The Challenges Of CBO And StarRocks Solutions

The Challenges Of CBO

The Challenges Of CBO

Over the past several years, we have continued to encounter many challenges in the cost estimation, which are also challenges that all CBO optimizers will encounter: For example:

Today I will mainly introduce query feedback, adaptive execution and SQL plan management.

StarRocks Statistics Overview

Before diving into these advanced features, let’s briefly review the basics of StarRocks Statistics.

First, StarRocks’ single-column statistics include basic count, max, min, Distinct, and also support Histogram.

StarRocks’ statistics support manual and automatic collection, and each collection supports both full and sampling methods.

To minimize query planning latency, statistics are cached in the Frontend memory, allowing the optimizer to efficiently retrieve column statistics directly from memory.

By default, StarRocks’ automatic collection employs a strategy of performing full ANALYZE on smaller tables and sample ANALYZE on larger tables.

Optimizes Performance and Accuracy of Statistics Collection

The difficulty of collecting statistical information is to make a trade-off between resource consumption and accuracy, while also avoiding the statistical information collection task from affecting normal import and query.

StarRocks optimizes the accuracy and performance of statistics collection in the following four aspects.

StarRocks Table Sampling 1

StarRocks’ table sampling will follow the actual physical distribution of table data.

As you can see from the diagram, StarRocks’ table will first be partitioned by range or list, and then followed by hash or random bucketing. Each tablet will be divided into multiple segments according to size. Each column of a segment will be divided into multiple pages according to 64kb each.

When StarRocks performs sampling statistics, it will read data from some tablets and some segments.

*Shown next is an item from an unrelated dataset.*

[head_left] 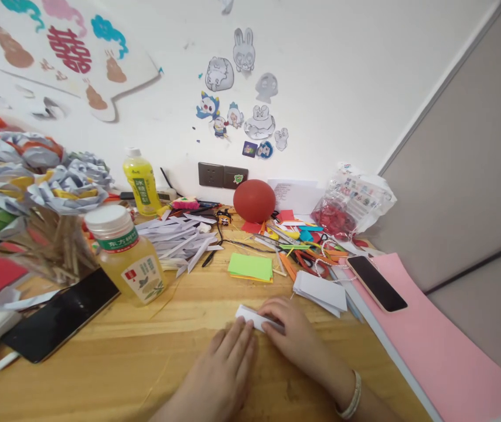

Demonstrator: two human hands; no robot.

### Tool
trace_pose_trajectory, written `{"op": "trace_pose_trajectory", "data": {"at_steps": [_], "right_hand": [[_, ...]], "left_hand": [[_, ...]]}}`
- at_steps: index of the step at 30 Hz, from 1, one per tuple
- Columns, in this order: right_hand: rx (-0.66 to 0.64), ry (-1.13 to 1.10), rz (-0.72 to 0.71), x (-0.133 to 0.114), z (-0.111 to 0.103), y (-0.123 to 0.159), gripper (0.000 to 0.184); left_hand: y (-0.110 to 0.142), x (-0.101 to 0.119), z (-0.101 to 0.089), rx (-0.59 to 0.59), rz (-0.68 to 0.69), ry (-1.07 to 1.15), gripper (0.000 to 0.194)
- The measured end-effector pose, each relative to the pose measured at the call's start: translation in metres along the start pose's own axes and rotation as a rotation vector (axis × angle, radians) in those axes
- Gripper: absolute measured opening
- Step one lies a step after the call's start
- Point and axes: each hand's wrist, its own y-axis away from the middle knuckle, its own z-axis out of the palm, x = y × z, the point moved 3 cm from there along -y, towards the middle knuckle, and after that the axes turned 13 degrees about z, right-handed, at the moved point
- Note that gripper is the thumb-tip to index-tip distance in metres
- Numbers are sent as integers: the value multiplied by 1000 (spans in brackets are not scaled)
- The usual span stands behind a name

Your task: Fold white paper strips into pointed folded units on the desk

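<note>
1 folded white paper strip (245, 313) is pressed on the table (180, 343) by the left hand (226, 363), laid flat with fingers extended; its right end is pinched by the curled right hand (296, 334). Green paper (250, 266) is stacked beyond, white sheets (320, 290) to the right, 2 bottles (142, 272) at left.

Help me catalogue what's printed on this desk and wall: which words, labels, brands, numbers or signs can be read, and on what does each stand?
"东方树叶": the green band on the front bottle.
"冰糖": the yellow bottle behind it; the characters below are less clear.
"囍": a red sign on the wall cut-out.
Too small or blurred: the front bottle's lower label, the printed sheet, the plastic bag.
No readable numbers.
</note>
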Motion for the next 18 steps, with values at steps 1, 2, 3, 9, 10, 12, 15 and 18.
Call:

StarRocks Table Sampling 2

As for which pages of data to read in each segment, StarRocks will use different sampling algorithms according to different data distribution characteristics. StarRocks will first sort the pages according to the max and min values of each page’s zone map. If the data is found to be highly clustered, the histogram based uniform sampling algorithm will be used. If the data is found to be less clustered, the Bernoulli sampling algorithm will be used.

StarRocks Predicate Columns

The core idea of the Predicate Columns mentioned before is very simple. We believe that when a table has hundreds or thousands of columns, only the statistical information of a few key columns will affect the quality of the final plan. In OLAP analysis, these columns are generally dimension columns, such as filter column, group by column, distinct column, and join on columns. So we only need to collect statistics for Predicate Columns

StarRocks Query Feedback

StarRocks Query Feedback Overview

As mentioned earlier, query feedback is used to solve the problem of inaccurate cost estimation caused by any reason. The core idea is to use real runtime information to correct the bad query plan so that the optimizer can generate a better plan next time.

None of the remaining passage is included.